[PROBLEM REQUIREMENTS]
Retype the whole listing exactly. Leave out pictures.

[COLLECTED MATERIAL]
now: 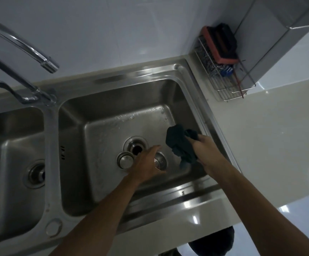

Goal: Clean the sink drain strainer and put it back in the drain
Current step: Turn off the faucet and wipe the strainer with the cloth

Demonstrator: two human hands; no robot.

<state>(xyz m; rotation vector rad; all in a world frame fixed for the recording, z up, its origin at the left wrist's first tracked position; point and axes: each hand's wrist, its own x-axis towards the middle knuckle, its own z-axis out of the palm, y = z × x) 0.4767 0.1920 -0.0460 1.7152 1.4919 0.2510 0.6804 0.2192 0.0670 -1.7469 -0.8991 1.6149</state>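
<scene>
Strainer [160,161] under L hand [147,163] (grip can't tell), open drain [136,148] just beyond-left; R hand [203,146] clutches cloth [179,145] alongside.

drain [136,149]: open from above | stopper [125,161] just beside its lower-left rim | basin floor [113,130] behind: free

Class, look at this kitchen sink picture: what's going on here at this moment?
A person is working in the right basin of a steel double sink. The right hand grips a dark cloth. The left hand is at the metal strainer, which is out of the drain; its grip is hidden. The drain is open, and a round stopper lies beside it on the basin floor.
</scene>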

[EXERCISE RESPONSE]
now: 

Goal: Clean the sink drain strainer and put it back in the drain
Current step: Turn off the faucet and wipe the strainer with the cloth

Demonstrator: two human hands; no robot.

<state>(xyz m; rotation vector rad; all in a world frame fixed for the recording, z up, its origin at the left wrist's first tracked position; point and axes: each hand's wrist, its own x-axis towards the middle knuckle, its own z-axis out of the palm, y = z × x) 0.4767 0.1920 -0.0460 1.7152 1.4919 0.2510 0.6804 0.2192 0.0670 -1.7469 -0.8991 1.6149</state>
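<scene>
Strainer [160,161] under L hand [147,163] (grip can't tell), open drain [136,148] just beyond-left; R hand [203,146] clutches cloth [179,145] alongside.

drain [136,149]: open from above | stopper [125,161] just beside its lower-left rim | basin floor [113,130] behind: free

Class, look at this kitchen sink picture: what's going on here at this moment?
A person is working in the right basin of a steel double sink. The right hand grips a dark cloth. The left hand is at the metal strainer, which is out of the drain; its grip is hidden. The drain is open, and a round stopper lies beside it on the basin floor.
</scene>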

No further output is required, since the answer is complete.